§ THE PROBLEM
Find every line in the records below that holds the word "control", and copy it out.

*** DATA UNDER STUDY Section Begins ***

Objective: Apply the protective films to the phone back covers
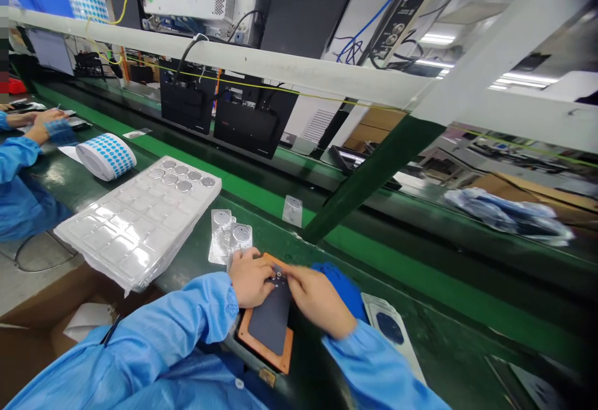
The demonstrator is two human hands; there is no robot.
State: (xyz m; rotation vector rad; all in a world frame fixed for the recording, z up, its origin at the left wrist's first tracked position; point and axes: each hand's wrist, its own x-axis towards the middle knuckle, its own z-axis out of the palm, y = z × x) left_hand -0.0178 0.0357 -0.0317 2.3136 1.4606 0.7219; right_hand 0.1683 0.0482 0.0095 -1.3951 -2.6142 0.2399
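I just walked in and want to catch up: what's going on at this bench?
A person's left hand and right hand are both at the far end of a dark grey rectangular panel within an orange frame. Whether they grip anything small is unclear. Just beyond the left hand lie small clear plastic packs. Further left is a large clear plastic tray, with round silver discs at its far end.

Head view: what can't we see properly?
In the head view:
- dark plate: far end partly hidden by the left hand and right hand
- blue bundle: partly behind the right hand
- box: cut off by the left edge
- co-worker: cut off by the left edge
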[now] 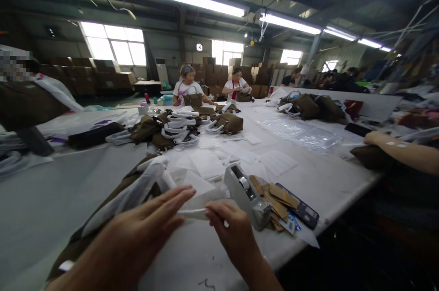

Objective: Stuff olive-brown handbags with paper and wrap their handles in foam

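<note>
My left hand (144,231) lies low in the view with its fingers stretched out over a white wrapped strap (130,197) of a brown bag (85,236). My right hand (228,229) is closed in a pinch on the end of a thin white strip (192,212) that runs between the two hands; the left fingertips touch its other end. Just right of my right hand stands a grey tape dispenser (247,195). Behind the hands lie loose white paper sheets (206,165).
Brown card tags (277,202) and a dark phone (303,211) lie right of the dispenser. Piles of brown bags with white-wrapped handles (178,128) fill the middle of the white table (51,199). A co-worker's arm (401,151) rests at the right; other people sit at the far end.
</note>
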A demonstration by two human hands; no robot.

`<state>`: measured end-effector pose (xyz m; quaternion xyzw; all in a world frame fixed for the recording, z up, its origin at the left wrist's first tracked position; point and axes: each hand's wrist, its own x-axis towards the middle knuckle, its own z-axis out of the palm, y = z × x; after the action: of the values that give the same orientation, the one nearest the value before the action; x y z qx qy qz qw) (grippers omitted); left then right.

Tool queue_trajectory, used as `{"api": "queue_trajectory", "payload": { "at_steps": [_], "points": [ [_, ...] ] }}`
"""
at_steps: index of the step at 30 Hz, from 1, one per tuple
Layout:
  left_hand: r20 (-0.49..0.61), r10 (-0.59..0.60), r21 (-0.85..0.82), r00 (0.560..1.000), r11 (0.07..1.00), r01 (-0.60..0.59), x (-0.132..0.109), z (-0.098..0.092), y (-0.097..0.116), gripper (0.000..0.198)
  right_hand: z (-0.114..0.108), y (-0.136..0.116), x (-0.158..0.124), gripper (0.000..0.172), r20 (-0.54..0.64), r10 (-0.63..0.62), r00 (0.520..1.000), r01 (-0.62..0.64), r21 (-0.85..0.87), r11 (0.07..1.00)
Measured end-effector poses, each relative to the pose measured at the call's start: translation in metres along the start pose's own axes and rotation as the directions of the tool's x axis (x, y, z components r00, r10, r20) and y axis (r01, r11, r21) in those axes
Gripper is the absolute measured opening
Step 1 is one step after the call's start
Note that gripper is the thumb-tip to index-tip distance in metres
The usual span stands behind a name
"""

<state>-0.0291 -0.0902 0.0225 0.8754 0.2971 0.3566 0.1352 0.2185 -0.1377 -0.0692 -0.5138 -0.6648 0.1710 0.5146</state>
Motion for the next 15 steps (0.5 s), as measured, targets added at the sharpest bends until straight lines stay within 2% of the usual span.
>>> {"api": "queue_trajectory", "payload": {
  "at_steps": [2, 3, 4, 6, 7, 9, 11, 13, 15],
  "points": [
    [0.222, 0.006, -0.040, 0.975, 0.999, 0.003, 0.007, 0.023, 0.016, 0.045, 0.001, -0.018, 0.004, 0.016, -0.040, -0.118, 0.992, 0.121, 0.085, 0.989],
    [0.306, -0.033, -0.073, 0.952, 0.996, 0.058, 0.011, 0.031, 0.019, 0.034, 0.004, -0.023, 0.006, 0.015, -0.094, -0.116, 0.989, 0.129, 0.148, 0.981],
    [0.360, -0.110, -0.114, 0.927, 0.981, 0.160, 0.016, 0.035, 0.021, 0.025, 0.008, -0.027, 0.007, 0.017, -0.153, -0.074, 0.985, 0.108, 0.229, 0.967],
    [0.412, -0.301, -0.200, 0.860, 0.891, 0.408, 0.024, 0.038, 0.019, 0.032, 0.019, -0.027, 0.008, 0.030, -0.192, 0.067, 0.979, 0.024, 0.436, 0.900],
    [0.414, -0.381, -0.257, 0.827, 0.822, 0.508, 0.028, 0.038, 0.017, 0.038, 0.025, -0.025, 0.007, 0.039, -0.147, 0.126, 0.981, -0.029, 0.532, 0.846],
    [0.389, -0.478, -0.390, 0.787, 0.689, 0.611, 0.034, 0.036, 0.014, 0.047, 0.036, -0.018, 0.005, 0.054, 0.009, 0.185, 0.983, -0.148, 0.633, 0.760],
    [0.335, -0.519, -0.492, 0.786, 0.615, 0.616, 0.038, 0.036, 0.011, 0.053, 0.044, -0.011, 0.002, 0.060, 0.118, 0.236, 0.965, -0.257, 0.622, 0.739],
    [0.284, -0.556, -0.556, 0.781, 0.568, 0.607, 0.040, 0.037, 0.011, 0.053, 0.048, -0.007, -0.003, 0.057, 0.177, 0.274, 0.945, -0.323, 0.619, 0.716],
    [0.261, -0.572, -0.598, 0.778, 0.537, 0.595, 0.040, 0.038, 0.013, 0.052, 0.051, -0.007, -0.009, 0.056, 0.254, 0.258, 0.932, -0.362, 0.686, 0.631]
  ]
}}
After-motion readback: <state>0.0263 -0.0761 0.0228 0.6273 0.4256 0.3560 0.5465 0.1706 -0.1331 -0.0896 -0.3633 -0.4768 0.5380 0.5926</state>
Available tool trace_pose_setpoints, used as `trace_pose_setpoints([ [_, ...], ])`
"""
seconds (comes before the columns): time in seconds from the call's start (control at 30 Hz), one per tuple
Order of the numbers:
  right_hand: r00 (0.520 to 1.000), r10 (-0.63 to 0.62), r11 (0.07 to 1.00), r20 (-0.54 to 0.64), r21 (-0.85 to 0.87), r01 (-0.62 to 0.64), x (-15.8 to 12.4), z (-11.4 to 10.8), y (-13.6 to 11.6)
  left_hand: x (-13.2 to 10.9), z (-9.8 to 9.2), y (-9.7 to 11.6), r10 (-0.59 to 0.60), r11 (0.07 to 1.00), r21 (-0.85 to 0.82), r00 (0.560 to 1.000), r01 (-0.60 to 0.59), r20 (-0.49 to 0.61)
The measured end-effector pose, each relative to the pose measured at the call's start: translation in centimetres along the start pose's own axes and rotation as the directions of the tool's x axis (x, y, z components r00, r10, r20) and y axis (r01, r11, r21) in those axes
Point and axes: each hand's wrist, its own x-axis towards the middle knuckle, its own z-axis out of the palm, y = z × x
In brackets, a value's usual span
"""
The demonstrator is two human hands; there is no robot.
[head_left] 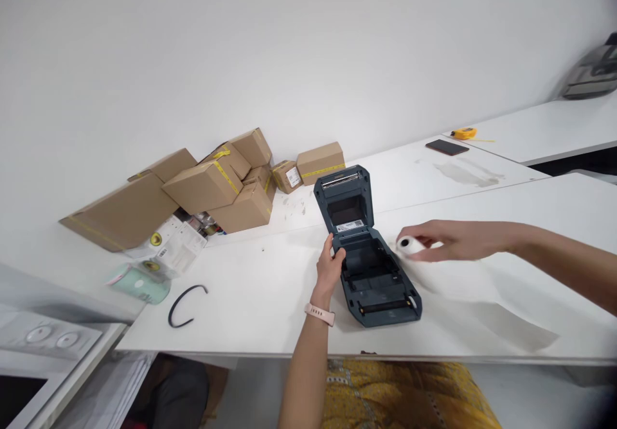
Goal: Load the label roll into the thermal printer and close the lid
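Note:
A dark grey label printer (371,275) lies on the white table with its lid (344,201) swung up, so the inside and a black roller near the front show. My left hand (330,265), a pink band on the wrist, grips the printer's left edge near the hinge, thumb over the rim. To the right of the printer, my right hand (434,239) is closed around a small white paper roll (409,245), whose dark core end faces left. A strip of paper (511,323) trails from near the roll across the table towards the front right.
Cardboard boxes (207,185) are piled against the wall at left, beside white packages (176,249) and a mint-green cylinder (139,284). A black headband-like loop (172,310) lies at front left. Behind at right are a phone (447,147) and yellow tape measure (463,133).

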Motion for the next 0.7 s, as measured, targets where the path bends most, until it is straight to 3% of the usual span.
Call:
trace_pose_setpoints([
  [0.03, 0.985, -0.076, 0.997, 0.153, 0.041, 0.071, 0.9, 0.3, -1.6, 0.0, 0.0, 0.0, 0.005, 1.000, 0.006, 1.000, -0.005, -0.002],
  [0.07, 0.964, -0.128, 0.992, 0.235, 0.046, 0.120, 1.9, 0.9, -2.9, 0.0, 0.0, 0.0, 0.010, 1.000, 0.014, 1.000, -0.010, -0.006],
  [0.13, 0.932, -0.181, 0.981, 0.313, -0.004, 0.192, 4.1, 2.4, -4.4, 0.0, 0.0, 0.0, 0.017, 1.000, 0.024, 1.000, -0.016, -0.018],
  [0.23, 0.930, -0.113, 0.971, 0.349, -0.159, 0.178, 7.4, 4.7, -3.9, 0.2, 0.1, -0.3, 0.012, 1.000, 0.015, 0.999, -0.011, -0.041],
  [0.4, 0.938, 0.008, 0.948, 0.346, -0.302, 0.103, 11.5, 7.1, -0.7, 0.4, 0.2, -0.5, -0.010, 1.000, -0.004, 0.998, 0.010, -0.060],
  [0.7, 0.950, 0.103, 0.910, 0.295, -0.413, 0.030, 13.2, 11.0, 1.3, 0.0, 0.7, 0.2, -0.019, 0.995, 0.096, 0.998, 0.025, -0.062],
])
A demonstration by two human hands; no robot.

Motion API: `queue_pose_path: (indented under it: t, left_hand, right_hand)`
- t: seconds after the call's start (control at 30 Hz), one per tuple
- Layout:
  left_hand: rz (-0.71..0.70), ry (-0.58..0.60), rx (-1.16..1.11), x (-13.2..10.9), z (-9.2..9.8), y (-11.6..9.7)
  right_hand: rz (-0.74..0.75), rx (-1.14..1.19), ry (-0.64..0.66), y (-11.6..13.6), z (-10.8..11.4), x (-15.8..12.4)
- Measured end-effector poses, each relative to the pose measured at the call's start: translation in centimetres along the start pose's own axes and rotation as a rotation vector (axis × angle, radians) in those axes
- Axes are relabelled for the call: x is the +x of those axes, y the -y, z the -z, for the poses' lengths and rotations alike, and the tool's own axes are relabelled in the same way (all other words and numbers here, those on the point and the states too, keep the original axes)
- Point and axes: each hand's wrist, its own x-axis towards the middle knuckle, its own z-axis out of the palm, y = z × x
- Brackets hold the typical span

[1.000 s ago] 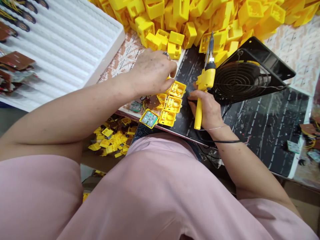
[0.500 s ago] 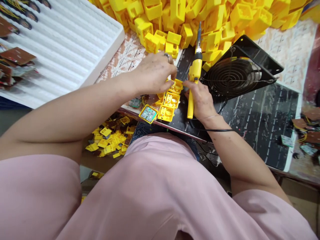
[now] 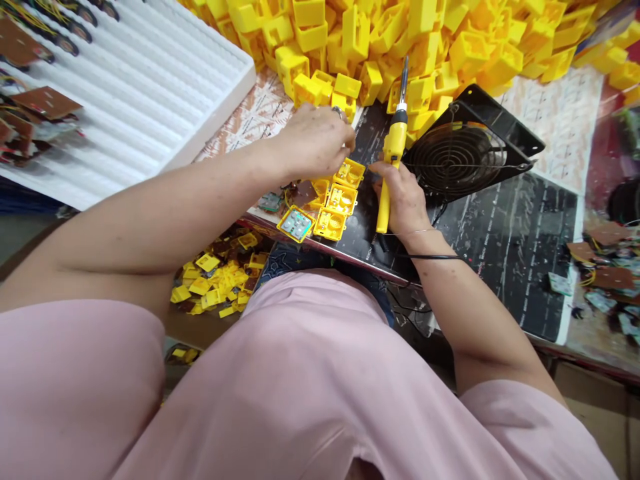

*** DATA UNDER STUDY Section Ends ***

§ ANSWER TO THE PROBLEM
seconds (comes before the columns): time in seconds from the call's start (control at 30 Hz), one per tuple
- t: seconds after the call's start (control at 30 Hz), one per tuple

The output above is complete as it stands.